**Task instructions**
Below are entries; copy exactly the lines from the one with "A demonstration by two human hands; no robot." through the one with "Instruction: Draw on", both included, and leave out the rest.

▬▬▬▬▬▬▬▬▬▬

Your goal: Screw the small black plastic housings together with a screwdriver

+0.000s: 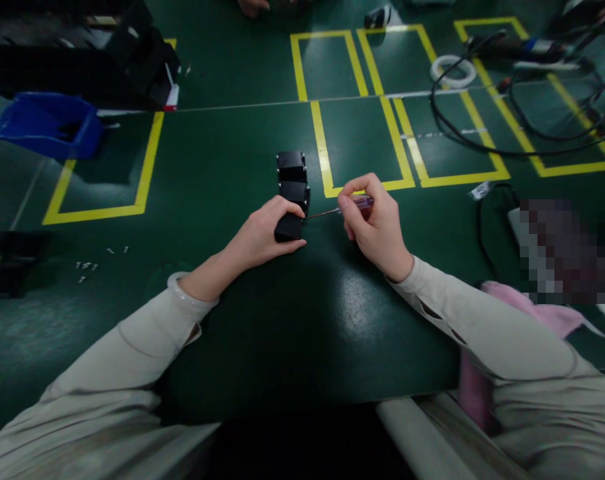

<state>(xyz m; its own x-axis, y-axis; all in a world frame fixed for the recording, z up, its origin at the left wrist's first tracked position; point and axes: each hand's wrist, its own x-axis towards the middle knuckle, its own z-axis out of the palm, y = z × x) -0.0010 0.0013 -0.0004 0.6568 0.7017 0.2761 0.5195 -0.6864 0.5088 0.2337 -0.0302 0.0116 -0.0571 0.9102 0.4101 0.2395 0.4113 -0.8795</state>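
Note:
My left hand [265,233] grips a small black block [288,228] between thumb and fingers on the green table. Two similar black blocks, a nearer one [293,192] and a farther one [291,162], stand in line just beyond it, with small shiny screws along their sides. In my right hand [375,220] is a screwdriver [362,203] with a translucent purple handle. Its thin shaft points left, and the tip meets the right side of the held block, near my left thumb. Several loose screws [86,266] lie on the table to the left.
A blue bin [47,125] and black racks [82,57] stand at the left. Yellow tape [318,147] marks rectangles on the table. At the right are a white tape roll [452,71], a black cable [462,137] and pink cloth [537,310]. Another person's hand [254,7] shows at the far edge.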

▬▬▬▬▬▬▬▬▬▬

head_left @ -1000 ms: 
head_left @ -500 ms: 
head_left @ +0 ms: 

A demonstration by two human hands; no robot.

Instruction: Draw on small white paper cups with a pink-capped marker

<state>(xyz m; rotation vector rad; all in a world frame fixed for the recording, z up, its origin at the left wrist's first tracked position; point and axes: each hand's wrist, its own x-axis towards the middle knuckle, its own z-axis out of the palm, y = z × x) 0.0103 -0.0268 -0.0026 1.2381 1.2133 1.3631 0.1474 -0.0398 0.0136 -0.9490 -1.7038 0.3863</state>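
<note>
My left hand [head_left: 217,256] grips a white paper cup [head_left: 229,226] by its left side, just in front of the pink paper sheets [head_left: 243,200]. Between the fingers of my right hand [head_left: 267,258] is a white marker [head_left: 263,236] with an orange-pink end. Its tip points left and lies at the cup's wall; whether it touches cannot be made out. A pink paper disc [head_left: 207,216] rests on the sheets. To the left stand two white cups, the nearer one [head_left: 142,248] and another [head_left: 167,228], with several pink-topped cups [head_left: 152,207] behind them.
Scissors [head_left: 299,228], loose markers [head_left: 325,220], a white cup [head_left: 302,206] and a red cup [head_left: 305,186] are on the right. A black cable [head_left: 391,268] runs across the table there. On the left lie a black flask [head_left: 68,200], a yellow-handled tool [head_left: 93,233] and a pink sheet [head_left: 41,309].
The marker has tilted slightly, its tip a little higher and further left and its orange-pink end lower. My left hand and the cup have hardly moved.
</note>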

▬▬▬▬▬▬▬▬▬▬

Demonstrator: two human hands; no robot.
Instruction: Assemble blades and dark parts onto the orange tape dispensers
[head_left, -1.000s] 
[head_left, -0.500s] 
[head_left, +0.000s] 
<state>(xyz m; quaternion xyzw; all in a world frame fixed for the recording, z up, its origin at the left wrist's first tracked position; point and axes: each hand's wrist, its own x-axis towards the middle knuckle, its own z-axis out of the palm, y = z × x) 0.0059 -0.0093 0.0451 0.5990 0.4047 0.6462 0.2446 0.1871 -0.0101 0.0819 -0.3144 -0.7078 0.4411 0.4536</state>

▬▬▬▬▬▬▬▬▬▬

**Response box**
A demonstration by two human hands; no robot.

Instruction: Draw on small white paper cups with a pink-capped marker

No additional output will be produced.